Aim of the task - Report each line of the records below that uses the word "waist".

BEGIN

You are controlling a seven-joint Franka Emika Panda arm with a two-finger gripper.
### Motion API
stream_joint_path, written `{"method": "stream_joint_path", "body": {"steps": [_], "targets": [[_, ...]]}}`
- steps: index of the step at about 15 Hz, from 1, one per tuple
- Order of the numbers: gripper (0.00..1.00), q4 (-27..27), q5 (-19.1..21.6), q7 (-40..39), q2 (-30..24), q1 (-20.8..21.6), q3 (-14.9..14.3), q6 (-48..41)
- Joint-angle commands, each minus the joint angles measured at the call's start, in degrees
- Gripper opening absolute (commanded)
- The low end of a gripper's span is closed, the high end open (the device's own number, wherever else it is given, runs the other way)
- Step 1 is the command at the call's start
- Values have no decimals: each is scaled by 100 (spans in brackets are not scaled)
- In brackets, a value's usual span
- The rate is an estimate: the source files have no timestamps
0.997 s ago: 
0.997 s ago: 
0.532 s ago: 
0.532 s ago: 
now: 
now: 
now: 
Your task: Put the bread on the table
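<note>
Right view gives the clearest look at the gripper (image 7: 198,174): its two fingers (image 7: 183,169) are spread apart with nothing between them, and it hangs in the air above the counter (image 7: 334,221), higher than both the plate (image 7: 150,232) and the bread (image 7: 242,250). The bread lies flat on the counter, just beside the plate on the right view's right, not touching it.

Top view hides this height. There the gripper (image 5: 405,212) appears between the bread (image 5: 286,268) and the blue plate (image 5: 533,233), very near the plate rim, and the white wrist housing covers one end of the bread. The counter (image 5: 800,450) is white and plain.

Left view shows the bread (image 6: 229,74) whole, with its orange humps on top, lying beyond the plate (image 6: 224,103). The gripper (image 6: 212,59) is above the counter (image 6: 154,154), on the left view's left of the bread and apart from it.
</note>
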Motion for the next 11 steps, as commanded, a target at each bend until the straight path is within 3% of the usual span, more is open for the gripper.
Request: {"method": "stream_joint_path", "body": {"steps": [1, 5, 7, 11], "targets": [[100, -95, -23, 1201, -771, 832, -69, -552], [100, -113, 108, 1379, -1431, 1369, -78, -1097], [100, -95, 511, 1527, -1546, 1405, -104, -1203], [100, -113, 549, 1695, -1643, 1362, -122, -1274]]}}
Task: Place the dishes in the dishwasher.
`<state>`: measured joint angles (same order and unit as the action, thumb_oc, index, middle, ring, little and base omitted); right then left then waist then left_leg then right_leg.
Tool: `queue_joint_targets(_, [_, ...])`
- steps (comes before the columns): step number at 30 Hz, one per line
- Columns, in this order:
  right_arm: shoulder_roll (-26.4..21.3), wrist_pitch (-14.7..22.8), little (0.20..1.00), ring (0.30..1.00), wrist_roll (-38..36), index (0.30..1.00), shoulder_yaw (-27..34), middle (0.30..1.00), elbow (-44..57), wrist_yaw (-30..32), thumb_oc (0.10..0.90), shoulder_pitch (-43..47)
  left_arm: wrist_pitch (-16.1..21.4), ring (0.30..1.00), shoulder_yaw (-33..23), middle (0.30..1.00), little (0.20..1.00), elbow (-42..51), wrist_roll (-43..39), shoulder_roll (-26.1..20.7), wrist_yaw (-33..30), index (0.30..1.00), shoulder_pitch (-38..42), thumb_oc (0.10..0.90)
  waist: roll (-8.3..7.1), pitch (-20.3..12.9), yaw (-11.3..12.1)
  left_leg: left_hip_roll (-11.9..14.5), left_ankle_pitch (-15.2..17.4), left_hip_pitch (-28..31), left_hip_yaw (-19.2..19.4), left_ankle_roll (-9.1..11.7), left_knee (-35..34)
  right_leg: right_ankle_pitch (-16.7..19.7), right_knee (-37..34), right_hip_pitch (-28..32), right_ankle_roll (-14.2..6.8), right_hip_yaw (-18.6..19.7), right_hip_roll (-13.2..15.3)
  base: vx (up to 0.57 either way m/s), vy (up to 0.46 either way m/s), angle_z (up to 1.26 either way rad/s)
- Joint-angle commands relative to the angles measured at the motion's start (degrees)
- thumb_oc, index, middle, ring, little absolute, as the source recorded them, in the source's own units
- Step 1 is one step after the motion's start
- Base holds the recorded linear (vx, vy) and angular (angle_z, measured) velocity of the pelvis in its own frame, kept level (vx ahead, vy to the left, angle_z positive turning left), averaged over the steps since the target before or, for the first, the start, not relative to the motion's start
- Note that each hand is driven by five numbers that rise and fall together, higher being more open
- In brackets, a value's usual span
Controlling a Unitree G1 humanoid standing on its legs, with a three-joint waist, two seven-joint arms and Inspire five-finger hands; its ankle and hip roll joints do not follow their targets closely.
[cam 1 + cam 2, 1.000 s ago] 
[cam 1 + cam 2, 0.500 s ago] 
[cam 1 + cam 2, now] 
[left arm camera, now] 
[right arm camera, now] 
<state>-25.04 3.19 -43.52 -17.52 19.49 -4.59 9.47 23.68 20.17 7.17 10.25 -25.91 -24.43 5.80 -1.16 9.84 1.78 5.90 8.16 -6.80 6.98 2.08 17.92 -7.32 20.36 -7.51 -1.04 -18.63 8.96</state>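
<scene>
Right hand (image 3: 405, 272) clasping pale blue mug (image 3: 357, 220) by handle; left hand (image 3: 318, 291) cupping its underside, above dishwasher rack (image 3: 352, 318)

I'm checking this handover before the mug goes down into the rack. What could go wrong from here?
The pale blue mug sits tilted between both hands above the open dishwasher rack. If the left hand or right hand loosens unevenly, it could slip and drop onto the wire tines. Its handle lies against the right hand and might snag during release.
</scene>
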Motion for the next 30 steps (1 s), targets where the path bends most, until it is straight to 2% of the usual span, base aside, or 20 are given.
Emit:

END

Problem solution -
`<state>`: measured joint angles (same order and unit as the action, thumb_oc, index, middle, ring, little and base omitted); right then left then waist then left_leg then right_leg.
  waist: roll (-8.3..7.1), pitch (-20.3..12.9), yaw (-11.3..12.1)
Controlling a Unitree G1 humanoid standing on its legs, with a three-joint waist, two seven-joint arms and Inspire five-finger hands; its ankle and hip roll joints do not follow their targets closely.

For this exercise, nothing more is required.